[Records from a data source]
########
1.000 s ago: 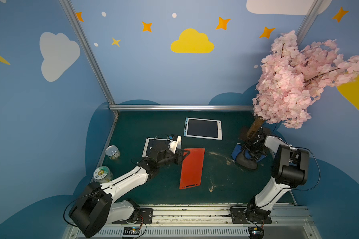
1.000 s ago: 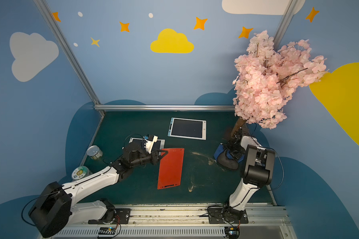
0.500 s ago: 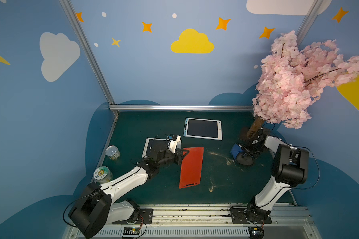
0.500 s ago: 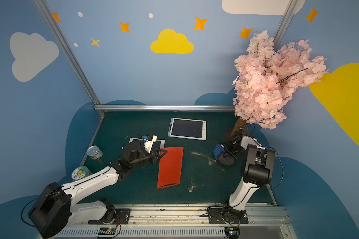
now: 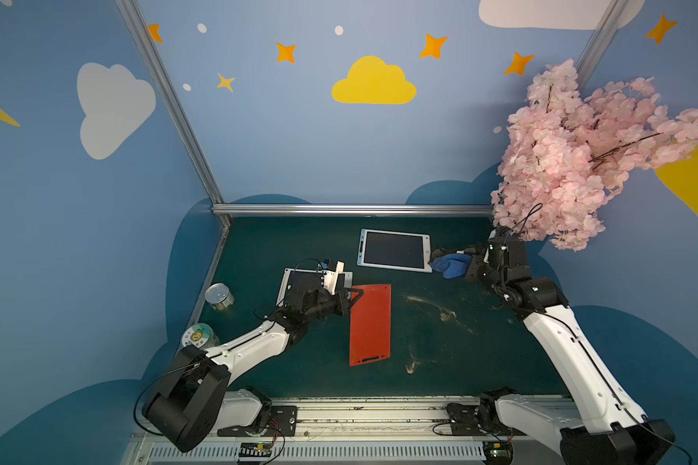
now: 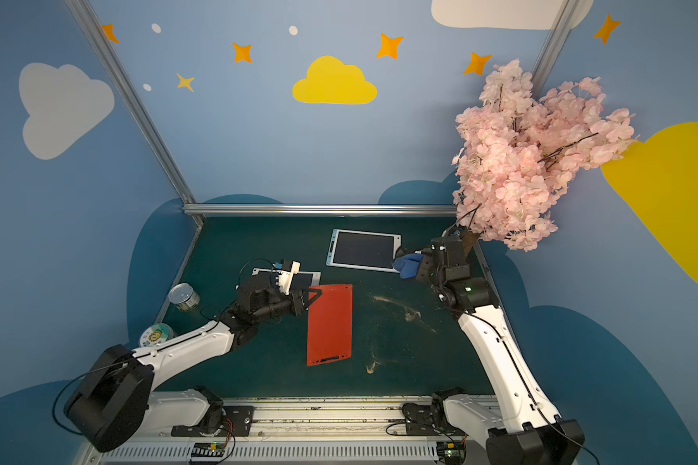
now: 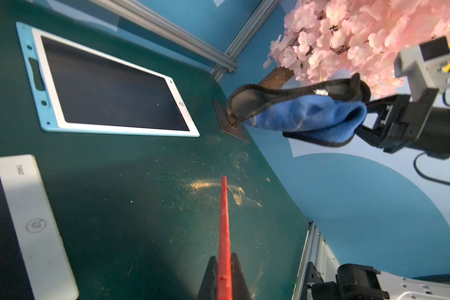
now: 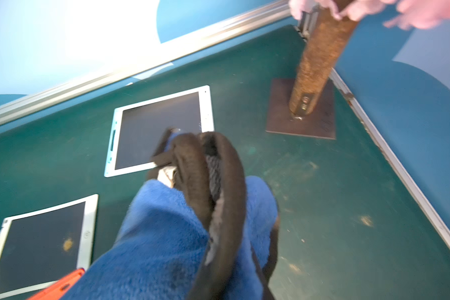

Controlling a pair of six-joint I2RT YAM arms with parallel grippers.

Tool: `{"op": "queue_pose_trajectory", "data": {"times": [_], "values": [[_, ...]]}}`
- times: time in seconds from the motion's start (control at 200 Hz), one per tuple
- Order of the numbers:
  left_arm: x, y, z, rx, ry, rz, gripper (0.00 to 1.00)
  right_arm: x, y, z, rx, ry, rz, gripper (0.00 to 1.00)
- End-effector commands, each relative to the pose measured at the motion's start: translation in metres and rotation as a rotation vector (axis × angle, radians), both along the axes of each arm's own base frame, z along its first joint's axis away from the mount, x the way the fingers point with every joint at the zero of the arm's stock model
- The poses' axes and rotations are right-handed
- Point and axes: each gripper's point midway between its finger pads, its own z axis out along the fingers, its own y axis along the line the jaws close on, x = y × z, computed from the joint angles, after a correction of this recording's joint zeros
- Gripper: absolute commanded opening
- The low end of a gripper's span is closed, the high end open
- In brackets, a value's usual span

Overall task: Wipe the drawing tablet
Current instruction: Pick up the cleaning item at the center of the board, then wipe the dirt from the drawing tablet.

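Right end effector (image 5: 466, 261) pinches a black-trimmed blue fleece cloth (image 5: 450, 266) beside the blue-framed drawing tablet (image 5: 394, 250). Left end effector (image 5: 349, 300) clamps a flat red board (image 5: 370, 326).

The fluffy blue fleece cloth (image 5: 452, 265) is edged with a black band. The pale-blue-bordered rectangular drawing tablet (image 5: 394, 250) has a white inner frame and a near-black screen — the white-framed rectangular tablet (image 8: 37, 241) shows a dark screen with 1 tan speck. The flat orange-red plastic board (image 5: 370, 322) is plain; the dark green table mat (image 5: 440, 354) carries tan dust streaks.
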Motion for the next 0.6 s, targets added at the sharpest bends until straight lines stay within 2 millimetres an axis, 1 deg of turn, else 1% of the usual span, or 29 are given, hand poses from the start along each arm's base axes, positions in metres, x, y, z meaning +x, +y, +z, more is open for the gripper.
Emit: {"op": "queue_pose_trajectory", "data": {"times": [0.0, 0.07, 0.13, 0.19, 0.25, 0.335, 0.39, 0.47, 0.541, 0.591], "values": [[0.004, -0.002, 0.011, -0.132, 0.041, -0.029, 0.03, -0.015, -0.007, -0.002, -0.051, 0.02, -0.02, 0.0], [0.008, -0.001, 0.006, -0.18, 0.091, -0.037, 0.03, -0.021, -0.001, 0.004, -0.039, 0.013, 0.008, 0.0], [0.012, -0.002, 0.002, -0.22, 0.127, -0.054, 0.03, -0.024, 0.007, 0.008, -0.015, 0.013, 0.046, 0.0], [0.015, -0.003, 0.0, -0.258, 0.148, -0.078, 0.03, -0.026, 0.022, 0.007, 0.028, 0.02, 0.107, 0.0], [0.018, -0.003, -0.004, -0.286, 0.175, -0.087, 0.03, -0.027, 0.042, 0.005, 0.086, 0.031, 0.187, 0.0], [0.02, -0.005, -0.008, -0.301, 0.199, -0.101, 0.03, -0.03, 0.074, -0.006, 0.177, 0.07, 0.3, 0.0], [0.021, -0.005, -0.01, -0.298, 0.203, -0.102, 0.03, -0.031, 0.098, -0.017, 0.226, 0.107, 0.379, 0.0], [0.02, -0.005, -0.01, -0.285, 0.198, -0.101, 0.03, -0.036, 0.139, -0.029, 0.313, 0.157, 0.504, 0.0], [0.02, -0.003, -0.012, -0.265, 0.198, -0.091, 0.03, -0.043, 0.178, -0.033, 0.383, 0.181, 0.635, 0.0], [0.021, -0.002, -0.014, -0.25, 0.2, -0.085, 0.03, -0.048, 0.206, -0.031, 0.441, 0.185, 0.722, 0.0]]}}
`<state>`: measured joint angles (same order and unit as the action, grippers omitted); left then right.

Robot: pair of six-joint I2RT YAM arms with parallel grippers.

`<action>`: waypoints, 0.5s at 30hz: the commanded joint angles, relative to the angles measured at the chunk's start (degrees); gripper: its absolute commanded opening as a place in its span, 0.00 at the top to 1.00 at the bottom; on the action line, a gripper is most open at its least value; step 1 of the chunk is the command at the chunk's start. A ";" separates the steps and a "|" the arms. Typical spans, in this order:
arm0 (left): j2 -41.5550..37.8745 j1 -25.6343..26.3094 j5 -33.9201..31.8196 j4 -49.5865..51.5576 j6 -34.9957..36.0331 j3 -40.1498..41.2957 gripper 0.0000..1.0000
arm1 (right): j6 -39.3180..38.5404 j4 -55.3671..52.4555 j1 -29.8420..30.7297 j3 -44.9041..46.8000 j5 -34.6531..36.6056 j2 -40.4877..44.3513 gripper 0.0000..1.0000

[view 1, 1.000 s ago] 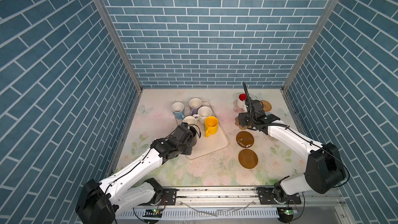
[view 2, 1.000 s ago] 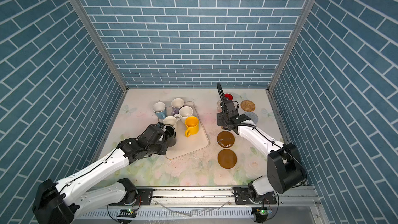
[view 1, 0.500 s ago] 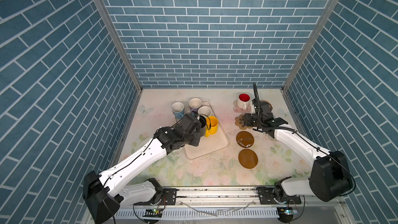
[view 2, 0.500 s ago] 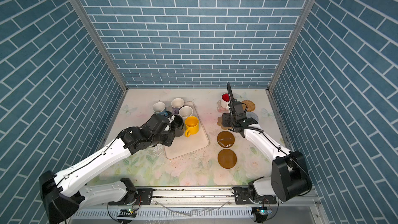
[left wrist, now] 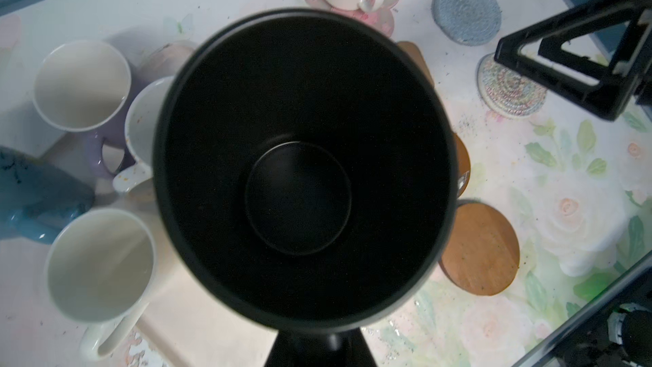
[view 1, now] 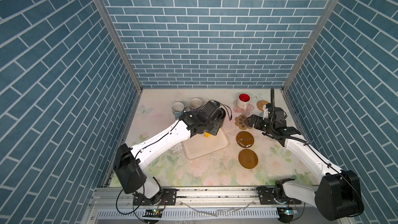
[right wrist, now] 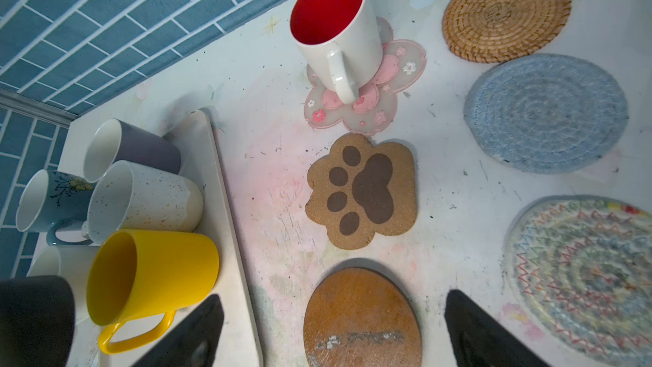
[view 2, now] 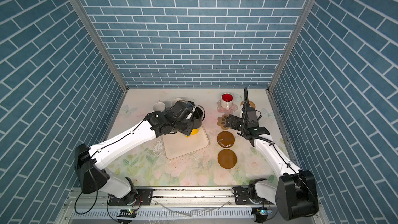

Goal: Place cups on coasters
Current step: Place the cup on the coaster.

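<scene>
On the left, the black mug, which a second ago sat among the others on the tray, now rides clear of it in the left claw. The jaws are pinched nearly closed on the mug's wall as it swings toward the coasters. The yellow mug and its pale neighbours stay on the tray. On the right, the white mug with the red inside stands alone and upright on the pink flower coaster at the back of the worktop. The right claw has let go, sprung wide open and drawn back above the brown disc coaster, holding and touching nothing. By the look of it, one cup is delivered, a second is on its way, and six coasters lie bare.
</scene>
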<state>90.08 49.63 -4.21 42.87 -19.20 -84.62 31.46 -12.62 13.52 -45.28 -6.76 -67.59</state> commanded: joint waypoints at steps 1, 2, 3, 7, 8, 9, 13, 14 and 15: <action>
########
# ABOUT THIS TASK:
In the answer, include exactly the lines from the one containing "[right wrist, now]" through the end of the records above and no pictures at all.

# SOLUTION:
[right wrist, now] 
[view 2, now] 

Goal: Place cups on coasters
Current step: Place the cup on the coaster.

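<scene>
On the left, the black mug, which a second ago sat among the others on the tray, now rides clear of it in the left claw. The jaws are pinched nearly closed on the mug's wall as it swings toward the coasters. The yellow mug and its pale neighbours stay on the tray. On the right, the white mug with the red inside stands alone and upright on the pink flower coaster at the back of the worktop. The right claw has let go, sprung wide open and drawn back above the brown disc coaster, holding and touching nothing. By the look of it, one cup is delivered, a second is on its way, and six coasters lie bare.
</scene>
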<state>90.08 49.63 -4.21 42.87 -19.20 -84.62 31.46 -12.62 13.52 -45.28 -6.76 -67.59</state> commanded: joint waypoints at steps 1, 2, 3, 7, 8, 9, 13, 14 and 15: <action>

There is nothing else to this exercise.